START MATERIAL PROVIDED

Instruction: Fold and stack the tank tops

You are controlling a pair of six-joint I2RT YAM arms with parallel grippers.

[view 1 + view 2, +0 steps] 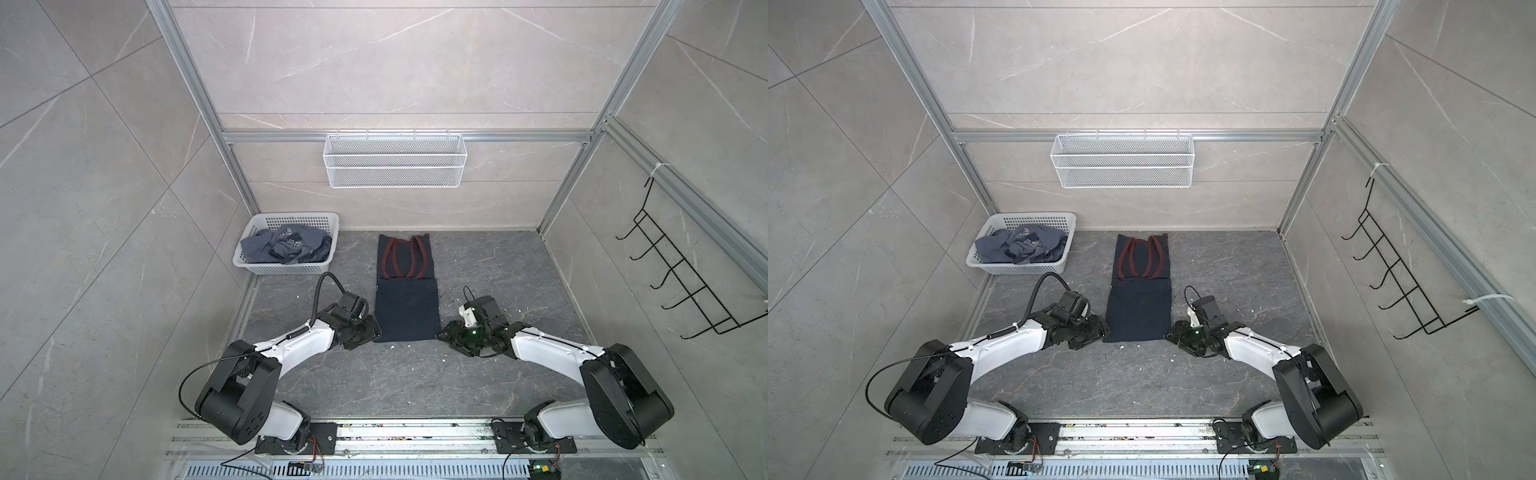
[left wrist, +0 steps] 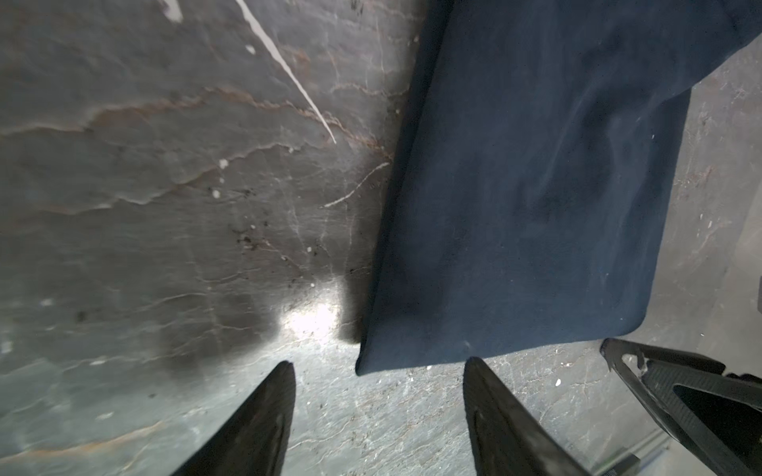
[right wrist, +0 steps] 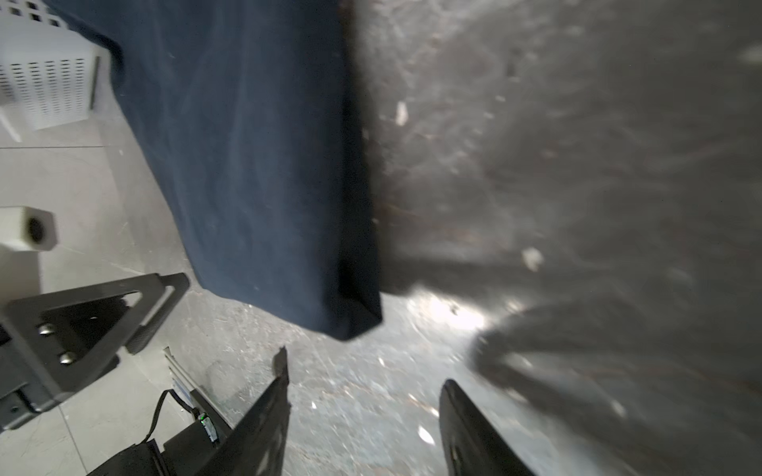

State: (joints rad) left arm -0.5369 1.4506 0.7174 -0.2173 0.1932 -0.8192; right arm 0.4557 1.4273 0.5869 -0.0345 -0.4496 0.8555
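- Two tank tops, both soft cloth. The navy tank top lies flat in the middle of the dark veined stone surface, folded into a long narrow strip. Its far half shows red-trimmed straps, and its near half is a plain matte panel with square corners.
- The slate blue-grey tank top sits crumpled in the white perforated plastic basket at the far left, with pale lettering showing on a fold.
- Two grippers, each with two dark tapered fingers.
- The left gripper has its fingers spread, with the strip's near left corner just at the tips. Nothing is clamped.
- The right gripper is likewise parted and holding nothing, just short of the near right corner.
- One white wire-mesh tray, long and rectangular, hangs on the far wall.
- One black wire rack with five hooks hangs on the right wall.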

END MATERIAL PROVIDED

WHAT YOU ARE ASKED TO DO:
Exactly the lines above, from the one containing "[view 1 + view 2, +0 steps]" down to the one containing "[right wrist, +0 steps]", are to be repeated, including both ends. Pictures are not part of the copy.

RESPONSE:
[view 1 + view 2, +0 steps] 
[left wrist, +0 steps] 
[right wrist, +0 steps] 

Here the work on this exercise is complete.